Wed. Sep 20th, 2023
    The U.S. Justice Department Questions Verizon Executive in Google Antitrust Case

    The U.S. Justice Department has interrogated a Verizon executive regarding the company’s decision to always pre-install Google’s Chrome browser with Google search on its mobile phones. The government is attempting to demonstrate that Alphabet’s Google violated antitrust law in order to maintain its dominance in online search.

    The executive, Brian Higgins, who has been with Verizon for 28 years and was part of a team that struck deals with Google, testified in a federal court in Washington that he believes Google’s Chrome browser is pre-installed on Verizon phones at all times. The government alleges that Google’s annual payments of $10 billion to mobile carriers and others helped the company secure default positions on smartphones, which, in turn, contributed to its success in areas such as online advertising.

    Another Google executive, James Kolotouros, testified that the company pushed Android smartphone makers to have Google as the default search engine and pre-install other apps on their devices. Antonio Rangel, an expert in behavioral biology, also testified that users tend to stick with default options like search engines and map apps on their computers and mobile phones.

    In response, Google’s lawyer presented data indicating that users are satisfied with Google’s search engine when it is pre-installed on their devices and tend to switch away from other options they prefer less. The defense argument is that Google’s market share is a result of the quality of its product rather than any illegal practices to establish monopolies.

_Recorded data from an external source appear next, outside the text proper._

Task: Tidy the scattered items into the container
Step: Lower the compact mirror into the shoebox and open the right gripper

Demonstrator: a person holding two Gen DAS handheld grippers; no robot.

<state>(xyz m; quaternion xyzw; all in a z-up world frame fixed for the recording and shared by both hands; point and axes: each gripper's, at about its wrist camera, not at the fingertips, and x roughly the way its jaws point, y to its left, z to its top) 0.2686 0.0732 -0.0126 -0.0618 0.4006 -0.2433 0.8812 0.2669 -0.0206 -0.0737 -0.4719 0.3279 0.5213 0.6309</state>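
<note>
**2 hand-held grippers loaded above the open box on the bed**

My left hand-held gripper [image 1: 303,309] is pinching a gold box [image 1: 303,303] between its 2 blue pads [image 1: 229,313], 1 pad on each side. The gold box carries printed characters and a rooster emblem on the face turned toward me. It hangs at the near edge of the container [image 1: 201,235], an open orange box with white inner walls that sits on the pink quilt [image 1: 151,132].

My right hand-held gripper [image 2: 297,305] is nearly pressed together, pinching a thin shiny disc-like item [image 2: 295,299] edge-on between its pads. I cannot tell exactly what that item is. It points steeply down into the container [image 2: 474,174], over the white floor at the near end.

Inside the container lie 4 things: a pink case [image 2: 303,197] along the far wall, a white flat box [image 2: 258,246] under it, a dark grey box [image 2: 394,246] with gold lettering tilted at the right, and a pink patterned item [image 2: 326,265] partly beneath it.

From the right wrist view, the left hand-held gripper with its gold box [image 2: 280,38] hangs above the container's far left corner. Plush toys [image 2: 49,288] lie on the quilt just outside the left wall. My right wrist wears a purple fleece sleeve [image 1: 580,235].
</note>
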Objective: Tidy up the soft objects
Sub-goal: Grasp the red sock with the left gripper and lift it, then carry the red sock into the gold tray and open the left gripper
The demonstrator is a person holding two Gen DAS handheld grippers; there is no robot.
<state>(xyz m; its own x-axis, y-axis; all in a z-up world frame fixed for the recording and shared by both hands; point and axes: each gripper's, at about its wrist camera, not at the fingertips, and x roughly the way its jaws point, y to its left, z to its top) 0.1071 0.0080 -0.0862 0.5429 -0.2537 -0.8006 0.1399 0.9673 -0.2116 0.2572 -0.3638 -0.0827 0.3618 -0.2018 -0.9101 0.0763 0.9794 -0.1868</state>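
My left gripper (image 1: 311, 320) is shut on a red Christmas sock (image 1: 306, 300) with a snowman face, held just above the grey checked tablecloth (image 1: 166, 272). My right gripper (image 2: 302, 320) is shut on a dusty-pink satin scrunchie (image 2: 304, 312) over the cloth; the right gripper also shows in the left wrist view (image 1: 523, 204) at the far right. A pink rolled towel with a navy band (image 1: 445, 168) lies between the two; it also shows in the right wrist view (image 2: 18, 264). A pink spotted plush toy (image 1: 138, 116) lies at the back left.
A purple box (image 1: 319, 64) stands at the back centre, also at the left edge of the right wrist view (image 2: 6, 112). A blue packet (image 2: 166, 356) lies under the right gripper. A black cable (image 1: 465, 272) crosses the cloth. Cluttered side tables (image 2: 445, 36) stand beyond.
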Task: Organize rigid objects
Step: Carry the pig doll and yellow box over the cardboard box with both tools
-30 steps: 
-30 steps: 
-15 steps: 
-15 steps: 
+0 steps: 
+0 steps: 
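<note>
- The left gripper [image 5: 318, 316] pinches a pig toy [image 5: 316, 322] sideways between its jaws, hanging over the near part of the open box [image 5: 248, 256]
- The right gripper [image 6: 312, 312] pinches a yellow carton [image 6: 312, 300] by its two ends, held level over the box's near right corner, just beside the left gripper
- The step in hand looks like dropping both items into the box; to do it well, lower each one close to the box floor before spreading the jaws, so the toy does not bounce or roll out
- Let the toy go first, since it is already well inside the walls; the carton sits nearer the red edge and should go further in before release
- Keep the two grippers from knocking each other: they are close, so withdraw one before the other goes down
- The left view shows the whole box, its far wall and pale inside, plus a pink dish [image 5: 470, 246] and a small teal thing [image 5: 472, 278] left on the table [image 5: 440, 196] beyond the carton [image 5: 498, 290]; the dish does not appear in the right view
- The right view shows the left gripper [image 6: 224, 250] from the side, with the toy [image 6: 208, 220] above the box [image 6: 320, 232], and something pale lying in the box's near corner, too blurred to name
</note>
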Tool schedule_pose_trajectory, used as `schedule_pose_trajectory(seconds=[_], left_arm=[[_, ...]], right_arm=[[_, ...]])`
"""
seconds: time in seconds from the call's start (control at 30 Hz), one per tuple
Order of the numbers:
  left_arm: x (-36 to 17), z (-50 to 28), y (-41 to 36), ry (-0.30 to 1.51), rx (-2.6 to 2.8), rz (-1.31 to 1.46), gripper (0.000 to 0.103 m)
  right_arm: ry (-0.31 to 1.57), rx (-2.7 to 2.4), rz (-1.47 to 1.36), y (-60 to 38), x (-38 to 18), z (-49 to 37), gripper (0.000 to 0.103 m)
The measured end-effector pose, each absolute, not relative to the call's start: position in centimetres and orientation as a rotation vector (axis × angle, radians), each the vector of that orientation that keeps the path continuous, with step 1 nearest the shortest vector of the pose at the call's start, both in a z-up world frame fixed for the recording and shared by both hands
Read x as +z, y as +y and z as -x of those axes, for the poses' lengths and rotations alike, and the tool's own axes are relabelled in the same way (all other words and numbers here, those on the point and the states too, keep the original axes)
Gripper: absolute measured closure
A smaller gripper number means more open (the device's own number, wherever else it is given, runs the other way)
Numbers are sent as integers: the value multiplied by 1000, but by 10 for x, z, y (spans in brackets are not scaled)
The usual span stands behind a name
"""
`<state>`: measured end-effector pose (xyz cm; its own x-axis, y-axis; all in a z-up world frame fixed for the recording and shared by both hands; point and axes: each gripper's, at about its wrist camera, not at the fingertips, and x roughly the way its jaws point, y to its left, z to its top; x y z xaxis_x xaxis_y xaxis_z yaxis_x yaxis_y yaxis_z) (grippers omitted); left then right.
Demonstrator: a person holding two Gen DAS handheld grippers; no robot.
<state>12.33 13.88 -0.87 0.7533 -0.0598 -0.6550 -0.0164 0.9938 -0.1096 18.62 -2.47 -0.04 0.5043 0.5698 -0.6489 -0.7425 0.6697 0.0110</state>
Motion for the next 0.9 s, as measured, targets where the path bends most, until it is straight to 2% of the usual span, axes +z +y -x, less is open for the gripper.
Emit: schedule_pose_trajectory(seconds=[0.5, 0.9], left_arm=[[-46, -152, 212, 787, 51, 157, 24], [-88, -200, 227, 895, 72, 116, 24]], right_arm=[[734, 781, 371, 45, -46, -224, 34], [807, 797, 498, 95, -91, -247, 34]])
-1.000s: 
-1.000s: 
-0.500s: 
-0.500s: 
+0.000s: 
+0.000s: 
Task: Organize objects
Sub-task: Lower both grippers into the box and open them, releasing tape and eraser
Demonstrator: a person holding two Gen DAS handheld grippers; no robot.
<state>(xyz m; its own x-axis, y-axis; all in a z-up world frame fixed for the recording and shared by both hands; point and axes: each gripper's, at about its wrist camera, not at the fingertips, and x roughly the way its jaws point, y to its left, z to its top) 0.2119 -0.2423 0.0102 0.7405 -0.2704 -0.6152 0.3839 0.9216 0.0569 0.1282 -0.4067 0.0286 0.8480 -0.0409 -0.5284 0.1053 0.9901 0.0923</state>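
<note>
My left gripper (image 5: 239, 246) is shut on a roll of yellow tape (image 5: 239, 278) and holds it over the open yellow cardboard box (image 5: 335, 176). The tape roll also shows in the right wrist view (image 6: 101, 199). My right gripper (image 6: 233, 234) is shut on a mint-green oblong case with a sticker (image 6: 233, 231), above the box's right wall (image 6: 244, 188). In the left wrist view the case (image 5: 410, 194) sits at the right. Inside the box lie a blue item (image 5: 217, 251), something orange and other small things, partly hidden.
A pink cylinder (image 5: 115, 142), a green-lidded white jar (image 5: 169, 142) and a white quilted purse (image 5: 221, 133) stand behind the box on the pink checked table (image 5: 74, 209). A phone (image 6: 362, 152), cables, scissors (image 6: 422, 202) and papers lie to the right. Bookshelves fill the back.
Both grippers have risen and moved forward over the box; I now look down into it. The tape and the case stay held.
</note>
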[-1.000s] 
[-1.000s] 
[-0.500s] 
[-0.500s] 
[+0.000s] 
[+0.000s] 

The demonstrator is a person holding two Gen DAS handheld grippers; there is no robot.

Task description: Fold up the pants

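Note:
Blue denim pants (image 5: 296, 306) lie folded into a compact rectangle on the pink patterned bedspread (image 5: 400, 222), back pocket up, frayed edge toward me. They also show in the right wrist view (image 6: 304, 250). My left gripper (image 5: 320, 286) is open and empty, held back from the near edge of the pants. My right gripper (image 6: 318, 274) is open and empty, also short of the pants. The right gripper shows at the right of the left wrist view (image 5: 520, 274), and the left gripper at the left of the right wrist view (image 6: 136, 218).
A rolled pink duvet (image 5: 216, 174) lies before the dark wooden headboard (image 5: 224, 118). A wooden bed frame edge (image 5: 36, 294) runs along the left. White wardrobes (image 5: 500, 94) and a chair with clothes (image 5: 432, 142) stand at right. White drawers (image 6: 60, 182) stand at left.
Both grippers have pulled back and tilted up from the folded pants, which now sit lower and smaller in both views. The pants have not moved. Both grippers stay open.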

    This antitrust trial, which is one of the largest in the U.S. in decades, could have significant implications for the future of the internet. The case has drawn attention to the dominance of four major tech companies, including Google, and their practices have been under scrutiny by Congress and antitrust enforcers. The outcome of the trial will determine whether Google violated the law, and if so, the judge will decide on appropriate remedies.